** Your objective **
Quote the lines below exactly, from the one that holds "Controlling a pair" through the final line of the records, and only those.

START Source records

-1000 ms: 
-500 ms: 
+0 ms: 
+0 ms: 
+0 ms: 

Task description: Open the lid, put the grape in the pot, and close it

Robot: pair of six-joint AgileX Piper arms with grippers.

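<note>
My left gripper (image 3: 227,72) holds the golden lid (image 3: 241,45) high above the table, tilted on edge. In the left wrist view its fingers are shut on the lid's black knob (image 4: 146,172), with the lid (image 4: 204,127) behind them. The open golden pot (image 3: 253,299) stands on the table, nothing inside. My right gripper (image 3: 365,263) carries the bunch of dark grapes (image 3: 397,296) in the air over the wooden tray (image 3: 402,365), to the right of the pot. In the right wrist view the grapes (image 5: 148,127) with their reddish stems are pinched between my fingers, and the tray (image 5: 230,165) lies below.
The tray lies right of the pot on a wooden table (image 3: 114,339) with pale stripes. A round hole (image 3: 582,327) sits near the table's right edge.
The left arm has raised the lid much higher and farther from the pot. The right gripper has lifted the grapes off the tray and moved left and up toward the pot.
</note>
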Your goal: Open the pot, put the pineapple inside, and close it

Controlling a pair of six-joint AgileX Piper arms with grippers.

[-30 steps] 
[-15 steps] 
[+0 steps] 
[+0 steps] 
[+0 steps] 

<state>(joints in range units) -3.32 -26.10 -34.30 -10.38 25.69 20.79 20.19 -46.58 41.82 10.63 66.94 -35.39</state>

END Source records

** Solution to this task **
Controlling a pair of six-joint AgileX Piper arms with grippers.

[-30 steps] 
[-15 steps] 
[+0 steps] 
[+0 steps] 
[+0 steps] 

<state>(joints in range units) -3.32 -26.10 -34.30 -10.38 25.69 20.79 20.19 -46.58 41.82 10.63 66.94 -35.39</state>

Thus the exercise is complete.